« Je ne tue jamais le lundi. C'est une question d'exigence personnelle et de rythme. Il ne faut y ni superstition, ni vieille habitude de célibataire. J'ai toujours préféré les fins de semaine pour réaliser cette partie de mon oeuvre. »
Jean-Baptiste Destremau

Les livres du mois de la librairie Vaux Livres

Vaux Livres - Le livre du mois

Septembre-Octobre 2007


Abé Kôbô - La femme des sables






Le roman

Un instituteur passionné par d'insectes et collectionneur part à la recherche d'une nouvelle espèce dans une région sablonneuse du Japon. Le sable y est omniprésent, même les maisons sont au fond d'un trou entourées de sable. Ce trou se remplit inexorablement de sable, la menace d'engloutissement est permanente et chacun lutte continuellement contre le sable qui s'immisce partout, toujours en mouvement, progressant constamment sans aucune barrière véritablement efficace. Après une première journée de recherches infructueuses et une tempête, l'hospitalité lui est accordée et il descend par une échelle de corde dans sa nouvelle demeure où réside une femme. Le lendemain, l'échelle a disparu. Il est prisonnier. De qui ? De la femme ? Du village ? Du sable ? De la vie ? Il passe par tous les sentiments devant cet emprisonnement. Pourra-t-il s'enfuir ? La femme quant à elle remplit des sacs de sable la nuit pour les extraire vers le haut de la falaise et dort la journée. L'enlisement est repoussé temporairement comme une illusion. L'angoisse l'envahit et atteint aussi le lecteur. Arrivera-t-il à s'extraire de ce cauchemar où il est privé de toute liberté ? De l'espoir de s'échapper ou du sable, lequel des deux est le plus obsédant ? Et puis, peu à peu, il devient partie intégrante du lieu et tient son rôle malgré lui dans cette lutte incessante contre le sable déclaré vainqueur d'avance. Esclave de tous les instants, alors qu'il a l'occasion inattendue et exceptionnelle de s'échapper, il restera : " J'ai le temps, tout le temps... "
Un roman angoissant et oppressant qui fait presque poindre le goût de sable dans la bouche du lecteur. En outre, ce roman d'une richesse exceptionnelle recèle de nombreuses interprétations possibles que chacun adoptera ou non au gré de sa lecture : métaphore de la condition humaine, de la société et de ses fondements, le sens à la vie et le mythe de Sisyphe, la liberté, le temps, la mort que l'on tente de repousser...
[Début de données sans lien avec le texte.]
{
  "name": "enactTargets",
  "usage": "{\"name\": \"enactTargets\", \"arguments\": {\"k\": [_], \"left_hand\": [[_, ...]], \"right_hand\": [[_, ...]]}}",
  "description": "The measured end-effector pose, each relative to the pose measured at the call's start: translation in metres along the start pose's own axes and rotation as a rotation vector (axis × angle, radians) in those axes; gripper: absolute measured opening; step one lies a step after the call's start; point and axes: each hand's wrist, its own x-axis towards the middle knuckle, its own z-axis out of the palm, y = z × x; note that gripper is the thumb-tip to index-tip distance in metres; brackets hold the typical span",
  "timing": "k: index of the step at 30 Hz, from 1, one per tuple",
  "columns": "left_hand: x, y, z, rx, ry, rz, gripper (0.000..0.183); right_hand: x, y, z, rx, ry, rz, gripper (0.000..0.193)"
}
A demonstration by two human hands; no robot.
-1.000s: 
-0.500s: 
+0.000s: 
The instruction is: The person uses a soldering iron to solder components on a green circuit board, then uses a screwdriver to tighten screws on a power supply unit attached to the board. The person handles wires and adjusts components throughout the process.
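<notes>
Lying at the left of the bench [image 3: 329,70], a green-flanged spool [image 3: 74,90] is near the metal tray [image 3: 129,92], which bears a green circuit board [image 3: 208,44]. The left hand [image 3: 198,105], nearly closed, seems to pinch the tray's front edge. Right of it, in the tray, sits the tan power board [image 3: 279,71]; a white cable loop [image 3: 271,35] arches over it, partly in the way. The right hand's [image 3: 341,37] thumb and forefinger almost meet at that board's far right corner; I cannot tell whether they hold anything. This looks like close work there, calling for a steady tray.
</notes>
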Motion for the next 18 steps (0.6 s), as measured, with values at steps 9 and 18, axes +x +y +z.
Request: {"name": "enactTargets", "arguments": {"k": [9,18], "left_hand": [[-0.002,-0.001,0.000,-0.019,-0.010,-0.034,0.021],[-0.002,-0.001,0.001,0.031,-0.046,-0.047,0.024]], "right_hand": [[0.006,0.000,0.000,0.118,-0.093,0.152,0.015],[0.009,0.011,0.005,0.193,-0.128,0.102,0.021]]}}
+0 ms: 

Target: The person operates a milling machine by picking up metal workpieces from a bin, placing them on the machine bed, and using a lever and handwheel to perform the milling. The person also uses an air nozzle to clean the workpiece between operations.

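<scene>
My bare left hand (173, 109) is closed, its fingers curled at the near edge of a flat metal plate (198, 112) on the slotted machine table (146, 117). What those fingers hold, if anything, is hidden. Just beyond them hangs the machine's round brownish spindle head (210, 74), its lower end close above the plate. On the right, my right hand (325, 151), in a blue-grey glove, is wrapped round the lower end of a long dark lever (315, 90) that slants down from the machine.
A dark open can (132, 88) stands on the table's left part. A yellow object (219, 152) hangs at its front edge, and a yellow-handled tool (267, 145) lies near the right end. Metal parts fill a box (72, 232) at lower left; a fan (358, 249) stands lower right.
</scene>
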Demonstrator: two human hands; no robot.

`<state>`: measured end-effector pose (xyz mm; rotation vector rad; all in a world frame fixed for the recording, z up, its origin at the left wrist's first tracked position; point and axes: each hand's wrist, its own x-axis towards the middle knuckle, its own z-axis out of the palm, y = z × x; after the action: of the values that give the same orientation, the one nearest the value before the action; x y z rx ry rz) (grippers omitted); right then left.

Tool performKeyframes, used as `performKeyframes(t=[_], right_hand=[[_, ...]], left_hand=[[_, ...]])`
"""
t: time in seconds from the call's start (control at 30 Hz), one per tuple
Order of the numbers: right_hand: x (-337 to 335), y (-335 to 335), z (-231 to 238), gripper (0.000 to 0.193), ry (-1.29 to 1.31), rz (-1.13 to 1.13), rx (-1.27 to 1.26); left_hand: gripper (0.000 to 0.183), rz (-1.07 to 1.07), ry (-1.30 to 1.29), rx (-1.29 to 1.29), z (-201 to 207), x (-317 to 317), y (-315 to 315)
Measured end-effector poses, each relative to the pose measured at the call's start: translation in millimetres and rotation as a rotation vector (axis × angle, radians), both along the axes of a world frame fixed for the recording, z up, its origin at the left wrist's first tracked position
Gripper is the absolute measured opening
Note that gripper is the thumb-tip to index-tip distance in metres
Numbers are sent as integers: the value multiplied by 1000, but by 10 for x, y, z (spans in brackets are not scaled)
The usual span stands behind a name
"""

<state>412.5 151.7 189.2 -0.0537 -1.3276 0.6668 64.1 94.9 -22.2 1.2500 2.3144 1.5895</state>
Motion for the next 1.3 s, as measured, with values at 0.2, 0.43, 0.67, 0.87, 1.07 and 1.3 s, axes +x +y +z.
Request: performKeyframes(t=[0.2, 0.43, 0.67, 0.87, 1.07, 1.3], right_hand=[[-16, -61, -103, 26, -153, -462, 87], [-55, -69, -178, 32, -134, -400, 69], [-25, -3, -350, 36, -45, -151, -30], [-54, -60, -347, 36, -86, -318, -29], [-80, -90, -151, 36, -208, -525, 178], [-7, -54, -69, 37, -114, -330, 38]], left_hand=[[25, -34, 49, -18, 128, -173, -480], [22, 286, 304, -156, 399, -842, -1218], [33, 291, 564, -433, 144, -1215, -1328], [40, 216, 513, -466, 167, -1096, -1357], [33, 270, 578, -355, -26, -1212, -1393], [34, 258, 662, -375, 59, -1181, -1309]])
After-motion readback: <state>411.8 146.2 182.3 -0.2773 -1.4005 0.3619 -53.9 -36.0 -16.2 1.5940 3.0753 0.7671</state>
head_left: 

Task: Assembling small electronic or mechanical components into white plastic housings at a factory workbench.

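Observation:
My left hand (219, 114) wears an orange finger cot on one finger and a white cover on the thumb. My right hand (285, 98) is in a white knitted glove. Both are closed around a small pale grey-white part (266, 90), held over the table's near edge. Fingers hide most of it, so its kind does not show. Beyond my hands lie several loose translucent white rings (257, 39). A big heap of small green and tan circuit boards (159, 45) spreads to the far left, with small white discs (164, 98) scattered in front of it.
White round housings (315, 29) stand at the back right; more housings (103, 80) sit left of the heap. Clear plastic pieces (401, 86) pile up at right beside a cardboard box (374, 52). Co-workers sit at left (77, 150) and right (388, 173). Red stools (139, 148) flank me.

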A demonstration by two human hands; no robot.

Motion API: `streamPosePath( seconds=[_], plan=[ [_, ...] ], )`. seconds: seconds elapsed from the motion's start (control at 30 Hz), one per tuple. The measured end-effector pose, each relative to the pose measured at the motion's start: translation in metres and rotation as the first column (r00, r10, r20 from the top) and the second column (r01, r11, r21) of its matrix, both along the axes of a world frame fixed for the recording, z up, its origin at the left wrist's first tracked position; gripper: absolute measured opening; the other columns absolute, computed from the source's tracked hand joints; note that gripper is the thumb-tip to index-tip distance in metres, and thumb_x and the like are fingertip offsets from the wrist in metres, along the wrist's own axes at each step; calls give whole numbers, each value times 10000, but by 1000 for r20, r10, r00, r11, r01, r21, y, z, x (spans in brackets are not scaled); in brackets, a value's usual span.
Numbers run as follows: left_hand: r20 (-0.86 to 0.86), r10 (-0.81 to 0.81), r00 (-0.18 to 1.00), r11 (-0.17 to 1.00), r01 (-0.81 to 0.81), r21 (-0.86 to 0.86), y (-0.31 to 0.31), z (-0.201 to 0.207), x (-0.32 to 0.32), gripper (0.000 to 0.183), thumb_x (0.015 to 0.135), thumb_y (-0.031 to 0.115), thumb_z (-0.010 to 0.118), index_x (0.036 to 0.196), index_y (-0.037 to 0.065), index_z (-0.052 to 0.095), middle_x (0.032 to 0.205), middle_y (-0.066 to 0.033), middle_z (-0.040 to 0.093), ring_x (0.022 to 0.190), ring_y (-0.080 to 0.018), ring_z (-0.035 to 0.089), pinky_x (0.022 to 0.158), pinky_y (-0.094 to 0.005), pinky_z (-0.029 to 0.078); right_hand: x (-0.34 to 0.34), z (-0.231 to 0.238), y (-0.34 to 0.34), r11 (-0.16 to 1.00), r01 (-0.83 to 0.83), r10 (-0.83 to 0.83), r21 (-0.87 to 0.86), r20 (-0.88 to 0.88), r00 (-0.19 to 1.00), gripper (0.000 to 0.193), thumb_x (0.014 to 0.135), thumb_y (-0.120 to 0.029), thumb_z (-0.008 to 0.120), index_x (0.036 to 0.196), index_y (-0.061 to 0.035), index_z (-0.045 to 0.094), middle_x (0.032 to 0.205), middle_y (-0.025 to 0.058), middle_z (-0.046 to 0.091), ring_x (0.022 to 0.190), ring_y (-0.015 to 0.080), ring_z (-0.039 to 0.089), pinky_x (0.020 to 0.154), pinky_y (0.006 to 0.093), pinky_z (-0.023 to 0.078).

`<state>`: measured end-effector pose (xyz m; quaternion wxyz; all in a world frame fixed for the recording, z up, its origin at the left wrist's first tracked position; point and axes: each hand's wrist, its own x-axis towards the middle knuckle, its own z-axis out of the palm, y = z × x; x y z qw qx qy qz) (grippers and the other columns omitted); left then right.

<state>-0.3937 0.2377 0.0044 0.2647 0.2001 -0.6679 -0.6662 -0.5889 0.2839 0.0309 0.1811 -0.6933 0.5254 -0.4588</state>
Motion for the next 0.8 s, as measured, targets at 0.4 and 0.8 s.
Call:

Abé Kôbô a obtenu pour ce livre le prix Akutagawa en 1962 et le prix du meilleur livre étranger en France en 1967. Teshigahara l'a adapté au cinéma et fut primé à Cannes.

Code : 2234054834
Editions Stock
375 pages
Prix : 9.15 euros


L'auteur

Abé Kôbô né au Japon (1924-1993) étudie d'abord la médecine comme son père. Mais dès son diplôme obtenu, il se consacre à l'écriture sans abandonner ses deux passions que l'on retrouvera dans ses récits : la médecine et les insectes.